** PROBLEM REQUIREMENTS **
Each entry needs to appear again, retyped exactly as it is below.

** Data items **
==*==

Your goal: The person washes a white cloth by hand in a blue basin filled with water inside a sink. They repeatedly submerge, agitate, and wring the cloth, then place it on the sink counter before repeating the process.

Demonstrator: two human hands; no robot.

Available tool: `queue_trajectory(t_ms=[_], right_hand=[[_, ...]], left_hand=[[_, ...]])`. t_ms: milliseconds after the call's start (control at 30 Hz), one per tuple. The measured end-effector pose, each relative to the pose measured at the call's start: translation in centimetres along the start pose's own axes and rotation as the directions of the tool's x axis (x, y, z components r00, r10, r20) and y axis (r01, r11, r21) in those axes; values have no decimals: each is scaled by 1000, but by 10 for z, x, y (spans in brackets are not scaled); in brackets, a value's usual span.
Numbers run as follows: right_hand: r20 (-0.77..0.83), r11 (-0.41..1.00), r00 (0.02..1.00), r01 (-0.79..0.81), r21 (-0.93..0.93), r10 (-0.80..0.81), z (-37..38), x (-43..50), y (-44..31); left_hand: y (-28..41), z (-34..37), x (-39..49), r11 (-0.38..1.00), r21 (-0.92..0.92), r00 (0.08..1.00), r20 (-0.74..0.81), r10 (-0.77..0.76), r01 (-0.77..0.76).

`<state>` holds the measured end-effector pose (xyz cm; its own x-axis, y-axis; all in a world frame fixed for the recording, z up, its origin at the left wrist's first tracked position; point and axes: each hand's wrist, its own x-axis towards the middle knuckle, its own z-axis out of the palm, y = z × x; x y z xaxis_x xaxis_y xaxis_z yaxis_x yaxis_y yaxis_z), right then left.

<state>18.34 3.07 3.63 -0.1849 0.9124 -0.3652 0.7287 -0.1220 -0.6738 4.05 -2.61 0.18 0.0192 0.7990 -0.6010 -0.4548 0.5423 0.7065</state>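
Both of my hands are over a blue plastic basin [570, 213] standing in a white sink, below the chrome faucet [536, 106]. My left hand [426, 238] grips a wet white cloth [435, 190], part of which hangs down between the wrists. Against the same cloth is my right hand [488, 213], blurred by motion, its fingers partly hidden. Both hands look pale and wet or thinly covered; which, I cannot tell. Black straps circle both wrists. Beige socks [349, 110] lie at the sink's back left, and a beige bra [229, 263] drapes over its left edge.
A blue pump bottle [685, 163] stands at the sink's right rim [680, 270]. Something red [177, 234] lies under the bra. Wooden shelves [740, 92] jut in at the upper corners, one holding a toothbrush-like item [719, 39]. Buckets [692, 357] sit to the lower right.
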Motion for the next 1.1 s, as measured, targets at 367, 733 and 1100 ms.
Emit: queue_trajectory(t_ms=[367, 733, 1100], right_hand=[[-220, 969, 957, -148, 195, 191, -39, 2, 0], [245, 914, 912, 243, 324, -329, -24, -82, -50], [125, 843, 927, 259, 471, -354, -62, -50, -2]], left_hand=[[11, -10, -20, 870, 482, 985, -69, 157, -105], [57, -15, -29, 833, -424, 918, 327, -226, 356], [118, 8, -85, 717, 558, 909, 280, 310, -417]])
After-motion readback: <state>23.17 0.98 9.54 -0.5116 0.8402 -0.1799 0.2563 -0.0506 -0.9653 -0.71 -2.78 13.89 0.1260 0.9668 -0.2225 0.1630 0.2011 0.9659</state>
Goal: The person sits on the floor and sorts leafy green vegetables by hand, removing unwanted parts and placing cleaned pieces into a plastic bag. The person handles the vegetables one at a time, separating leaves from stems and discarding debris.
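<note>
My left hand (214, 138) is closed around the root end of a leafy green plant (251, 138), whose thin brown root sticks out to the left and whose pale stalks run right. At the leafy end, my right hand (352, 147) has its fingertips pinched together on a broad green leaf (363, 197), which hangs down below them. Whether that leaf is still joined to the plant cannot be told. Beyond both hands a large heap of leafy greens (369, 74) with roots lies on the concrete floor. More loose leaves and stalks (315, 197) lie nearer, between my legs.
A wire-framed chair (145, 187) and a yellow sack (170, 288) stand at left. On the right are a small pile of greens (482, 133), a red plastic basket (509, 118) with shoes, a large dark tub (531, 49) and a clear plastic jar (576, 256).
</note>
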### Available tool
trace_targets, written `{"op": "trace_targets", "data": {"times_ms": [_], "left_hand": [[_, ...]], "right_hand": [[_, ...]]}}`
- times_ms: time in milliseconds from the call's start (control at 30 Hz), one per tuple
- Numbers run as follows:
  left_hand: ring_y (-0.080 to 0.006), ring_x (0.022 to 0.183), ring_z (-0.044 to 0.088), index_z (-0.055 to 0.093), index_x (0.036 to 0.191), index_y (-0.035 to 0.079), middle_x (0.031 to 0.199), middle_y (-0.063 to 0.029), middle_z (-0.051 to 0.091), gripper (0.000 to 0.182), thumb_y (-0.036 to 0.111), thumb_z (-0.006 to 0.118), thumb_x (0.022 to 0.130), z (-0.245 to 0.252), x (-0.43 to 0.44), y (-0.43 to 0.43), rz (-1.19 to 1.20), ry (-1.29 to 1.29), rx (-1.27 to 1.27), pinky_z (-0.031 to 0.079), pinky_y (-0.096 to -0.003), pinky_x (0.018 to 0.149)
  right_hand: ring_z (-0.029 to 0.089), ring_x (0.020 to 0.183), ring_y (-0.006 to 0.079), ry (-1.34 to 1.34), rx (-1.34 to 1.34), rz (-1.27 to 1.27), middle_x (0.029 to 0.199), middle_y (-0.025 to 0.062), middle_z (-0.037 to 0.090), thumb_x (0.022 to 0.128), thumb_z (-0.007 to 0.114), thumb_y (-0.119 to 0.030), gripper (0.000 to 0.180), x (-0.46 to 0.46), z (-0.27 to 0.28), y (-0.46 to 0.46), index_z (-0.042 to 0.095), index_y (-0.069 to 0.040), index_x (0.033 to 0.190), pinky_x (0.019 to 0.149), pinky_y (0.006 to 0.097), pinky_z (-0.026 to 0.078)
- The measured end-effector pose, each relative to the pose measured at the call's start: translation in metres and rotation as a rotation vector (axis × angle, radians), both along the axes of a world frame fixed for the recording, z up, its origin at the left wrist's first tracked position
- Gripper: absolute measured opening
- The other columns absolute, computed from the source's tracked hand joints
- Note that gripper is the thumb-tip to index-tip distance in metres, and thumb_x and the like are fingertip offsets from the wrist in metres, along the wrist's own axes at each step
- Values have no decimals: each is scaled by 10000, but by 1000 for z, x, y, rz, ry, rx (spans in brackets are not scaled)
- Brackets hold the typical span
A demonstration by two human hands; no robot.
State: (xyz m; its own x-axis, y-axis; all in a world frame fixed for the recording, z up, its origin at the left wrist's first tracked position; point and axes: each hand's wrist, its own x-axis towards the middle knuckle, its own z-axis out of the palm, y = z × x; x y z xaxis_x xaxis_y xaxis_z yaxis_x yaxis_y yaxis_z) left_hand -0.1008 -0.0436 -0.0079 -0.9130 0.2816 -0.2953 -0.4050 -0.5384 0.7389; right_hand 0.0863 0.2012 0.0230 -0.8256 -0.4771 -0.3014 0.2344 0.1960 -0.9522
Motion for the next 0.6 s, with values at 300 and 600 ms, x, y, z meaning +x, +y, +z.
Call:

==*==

** RESPONSE BOX **
Your goal: The person washes a white cloth by hand in a blue basin filled with water inside a sink. They repeatedly submerge, agitate, and wring the cloth, then place it on the sink counter before repeating the process.

Demonstrator: two human hands; no robot.

Available tool: `queue_trajectory(t_ms=[_], right_hand=[[_, ...]], left_hand=[[_, ...]])`. t_ms: milliseconds after the call's start (control at 30 Hz), one per tuple. The measured end-effector pose, each relative to the pose measured at the call's start: translation in centimetres along the start pose's own axes and rotation as the directions of the tool's x axis (x, y, z components r00, r10, r20) and y axis (r01, r11, r21) in those axes; values have no decimals: each is scaled by 1000, but by 10 for z, x, y (spans in brackets are not scaled); in brackets, a value's usual span.
Numbers run as follows: right_hand: r20 (-0.77..0.83), r11 (-0.41..1.00), r00 (0.02..1.00), r01 (-0.79..0.81), r21 (-0.93..0.93), r10 (-0.80..0.81), z (-37..38), x (-43..50), y (-44..31); left_hand: y (-28..41), z (-34..37), x (-39..49), r11 (-0.38..1.00), r21 (-0.92..0.92), r00 (0.08..1.00), r20 (-0.74..0.81), r10 (-0.77..0.76), r01 (-0.77..0.76).

`<state>` holds the measured end-effector pose (xyz cm; its own x-axis, y-axis; all in a world frame fixed for the recording, z up, its origin at the left wrist's first tracked position; point and axes: each hand's wrist, its own x-axis towards the middle knuckle, its own z-axis out of the palm, y = z × x; x y z xaxis_x xaxis_y xaxis_z yaxis_x yaxis_y yaxis_z), right then left.

<state>18.34 3.07 3.63 -0.1849 0.9124 -0.3652 0.7287 -0.1220 -0.6738 4.05 -2.61 0.18 0.0192 0.7990 -0.6010 -0.4548 0.5423 0.7065</state>
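Both of my hands are over a blue plastic basin [570, 213] standing in a white sink, below the chrome faucet [536, 106]. My left hand [426, 238] grips a wet white cloth [435, 190], part of which hangs down between the wrists. Against the same cloth is my right hand [488, 213], blurred by motion, its fingers partly hidden. Both hands look pale and wet or thinly covered; which, I cannot tell. Black straps circle both wrists. Beige socks [349, 110] lie at the sink's back left, and a beige bra [229, 263] drapes over its left edge.
A blue pump bottle [685, 163] stands at the sink's right rim [680, 270]. Something red [177, 234] lies under the bra. Wooden shelves [740, 92] jut in at the upper corners, one holding a toothbrush-like item [719, 39]. Buckets [692, 357] sit to the lower right.
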Motion for the next 1.1 s, as measured, targets at 367, 733 and 1100 ms.
Emit: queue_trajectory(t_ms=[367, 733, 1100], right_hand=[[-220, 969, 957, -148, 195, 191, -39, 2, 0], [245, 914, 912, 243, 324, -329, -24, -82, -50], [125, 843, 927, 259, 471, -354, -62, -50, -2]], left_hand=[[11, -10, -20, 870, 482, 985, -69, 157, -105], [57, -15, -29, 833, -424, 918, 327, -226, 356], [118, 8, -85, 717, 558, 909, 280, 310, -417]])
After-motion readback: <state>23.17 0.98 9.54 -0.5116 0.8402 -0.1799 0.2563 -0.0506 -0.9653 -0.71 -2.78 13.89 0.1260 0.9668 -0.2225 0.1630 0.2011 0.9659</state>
Goal: The person sits on the floor and sorts leafy green vegetables by hand, removing unwanted parts and placing cleaned pieces into a plastic bag. The person handles the vegetables one at a time, separating leaves from stems and discarding debris.
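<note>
My left hand (214, 138) is closed around the root end of a leafy green plant (251, 138), whose thin brown root sticks out to the left and whose pale stalks run right. At the leafy end, my right hand (352, 147) has its fingertips pinched together on a broad green leaf (363, 197), which hangs down below them. Whether that leaf is still joined to the plant cannot be told. Beyond both hands a large heap of leafy greens (369, 74) with roots lies on the concrete floor. More loose leaves and stalks (315, 197) lie nearer, between my legs.
A wire-framed chair (145, 187) and a yellow sack (170, 288) stand at left. On the right are a small pile of greens (482, 133), a red plastic basket (509, 118) with shoes, a large dark tub (531, 49) and a clear plastic jar (576, 256).
</note>
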### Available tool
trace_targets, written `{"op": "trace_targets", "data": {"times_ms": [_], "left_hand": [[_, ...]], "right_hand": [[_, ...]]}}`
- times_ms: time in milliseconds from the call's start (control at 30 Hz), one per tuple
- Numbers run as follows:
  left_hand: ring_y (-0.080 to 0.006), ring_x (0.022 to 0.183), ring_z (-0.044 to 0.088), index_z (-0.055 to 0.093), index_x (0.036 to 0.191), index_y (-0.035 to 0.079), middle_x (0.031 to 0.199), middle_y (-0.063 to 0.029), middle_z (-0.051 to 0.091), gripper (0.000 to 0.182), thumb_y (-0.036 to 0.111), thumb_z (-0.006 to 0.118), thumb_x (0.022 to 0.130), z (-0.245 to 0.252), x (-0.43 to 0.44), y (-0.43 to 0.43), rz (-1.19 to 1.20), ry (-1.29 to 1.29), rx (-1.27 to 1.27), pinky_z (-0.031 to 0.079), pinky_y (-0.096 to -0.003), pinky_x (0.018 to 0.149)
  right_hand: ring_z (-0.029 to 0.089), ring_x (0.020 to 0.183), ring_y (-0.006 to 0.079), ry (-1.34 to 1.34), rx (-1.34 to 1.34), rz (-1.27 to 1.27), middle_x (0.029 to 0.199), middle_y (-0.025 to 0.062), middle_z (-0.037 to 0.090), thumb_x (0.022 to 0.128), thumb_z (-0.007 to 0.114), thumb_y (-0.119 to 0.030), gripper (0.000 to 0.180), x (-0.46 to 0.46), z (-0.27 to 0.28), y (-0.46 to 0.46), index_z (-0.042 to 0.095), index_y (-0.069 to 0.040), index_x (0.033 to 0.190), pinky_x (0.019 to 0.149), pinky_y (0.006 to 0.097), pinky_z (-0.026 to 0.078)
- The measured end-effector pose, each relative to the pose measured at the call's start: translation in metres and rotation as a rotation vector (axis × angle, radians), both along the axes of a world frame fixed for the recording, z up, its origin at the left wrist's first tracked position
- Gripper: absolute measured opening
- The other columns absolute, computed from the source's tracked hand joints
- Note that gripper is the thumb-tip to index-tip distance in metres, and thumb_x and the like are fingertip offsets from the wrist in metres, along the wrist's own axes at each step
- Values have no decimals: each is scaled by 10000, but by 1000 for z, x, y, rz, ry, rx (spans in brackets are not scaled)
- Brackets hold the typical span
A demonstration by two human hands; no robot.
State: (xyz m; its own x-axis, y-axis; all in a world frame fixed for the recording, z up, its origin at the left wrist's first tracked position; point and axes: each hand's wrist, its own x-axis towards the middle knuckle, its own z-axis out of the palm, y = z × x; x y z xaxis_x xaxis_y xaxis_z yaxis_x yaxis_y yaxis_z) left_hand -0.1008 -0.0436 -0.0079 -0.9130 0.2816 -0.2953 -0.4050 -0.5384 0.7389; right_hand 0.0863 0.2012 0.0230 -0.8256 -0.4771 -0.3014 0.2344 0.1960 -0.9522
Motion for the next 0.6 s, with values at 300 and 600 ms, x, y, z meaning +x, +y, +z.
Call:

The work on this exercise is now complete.